味覚をほぼ破壊し尽くされた人間でないと食べることができないというあの曰くつきのイギリス料理に匹敵する料理を持つ唯一の国。イタリア人やフランス人が食べてのた打ち回るイギリス料理を平然と食べ、「うちのかかあの作るメシはもっとマズいぞ、うまいじゃないか!」というフィンランド人のおっさんも珍しくない。
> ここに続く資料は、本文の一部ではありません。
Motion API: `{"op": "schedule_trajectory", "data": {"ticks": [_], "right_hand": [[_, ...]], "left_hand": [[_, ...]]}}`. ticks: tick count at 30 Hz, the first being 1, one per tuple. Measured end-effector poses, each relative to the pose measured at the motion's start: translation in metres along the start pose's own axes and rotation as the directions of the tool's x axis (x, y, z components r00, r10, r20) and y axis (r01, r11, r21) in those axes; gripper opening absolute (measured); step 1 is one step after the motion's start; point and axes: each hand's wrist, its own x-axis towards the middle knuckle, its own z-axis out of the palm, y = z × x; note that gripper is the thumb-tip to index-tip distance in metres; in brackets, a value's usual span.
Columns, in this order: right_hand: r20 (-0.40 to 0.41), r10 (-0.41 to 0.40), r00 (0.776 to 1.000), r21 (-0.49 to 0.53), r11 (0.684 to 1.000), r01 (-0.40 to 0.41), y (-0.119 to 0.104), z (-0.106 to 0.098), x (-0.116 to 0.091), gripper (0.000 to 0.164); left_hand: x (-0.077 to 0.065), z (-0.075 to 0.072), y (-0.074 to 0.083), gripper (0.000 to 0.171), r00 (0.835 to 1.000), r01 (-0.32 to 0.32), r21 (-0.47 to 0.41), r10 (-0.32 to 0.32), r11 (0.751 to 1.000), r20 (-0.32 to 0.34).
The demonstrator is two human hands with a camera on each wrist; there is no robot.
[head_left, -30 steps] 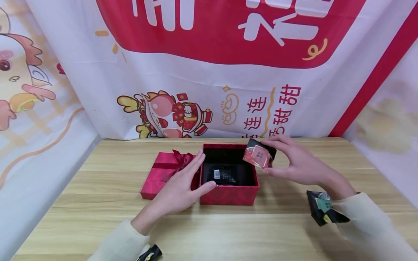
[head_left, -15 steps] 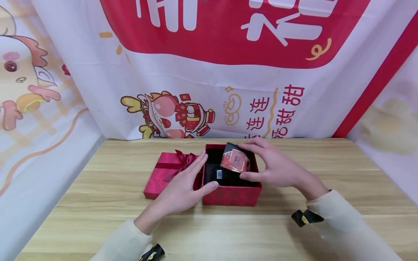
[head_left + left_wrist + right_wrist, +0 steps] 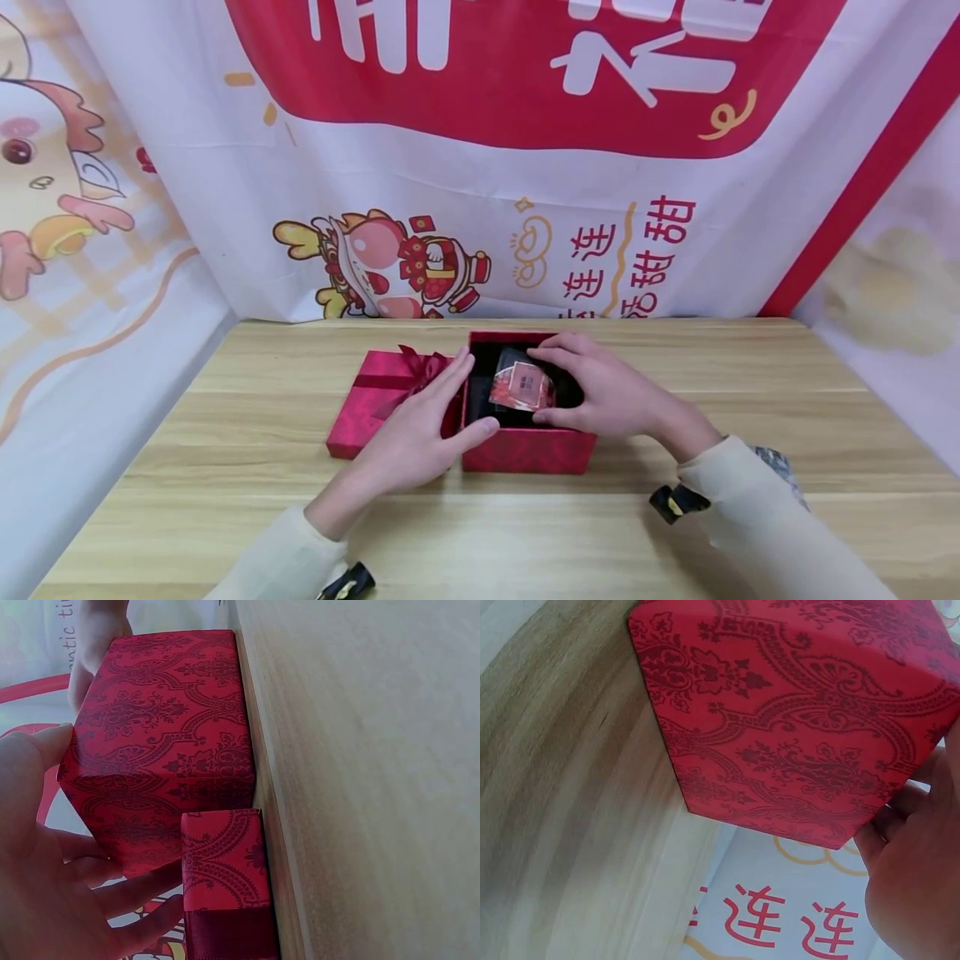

イギリスはフィンランドを「心の友」の友好国と見做しているらしい。
寒冷な気候や、峻厳な教育、隣国に「おそロシア」があることなど、不幸な環境に長く我慢しているうちに味覚が退化したとも考えられている。しかしそれよりももっと深刻なのは近年凄まじい勢いで広がって味覚をダメにしているのがキシリトールである。パンでもサラダでもスープでも肉でも魚でもキシリトールが入ってないとダメらしい。トナカイの肉もキシリトールをまんべんなくまぶして仕上げるのが礼儀である。「かあさん、わしの好きなキシリトールが入ってないじゃないか、わしがあれほど入れておけといったのに!」と怒るオヤジはフィンランドの名物でさえある。
この地に住み着いた日本人が純日本料理レストラン「かもめ食堂」を経営して結構繁盛しているのは謎である。またこの店で「ムーミンの肉」として売られているものが実はカバの肉ではないかという疑惑が持ち上がっている。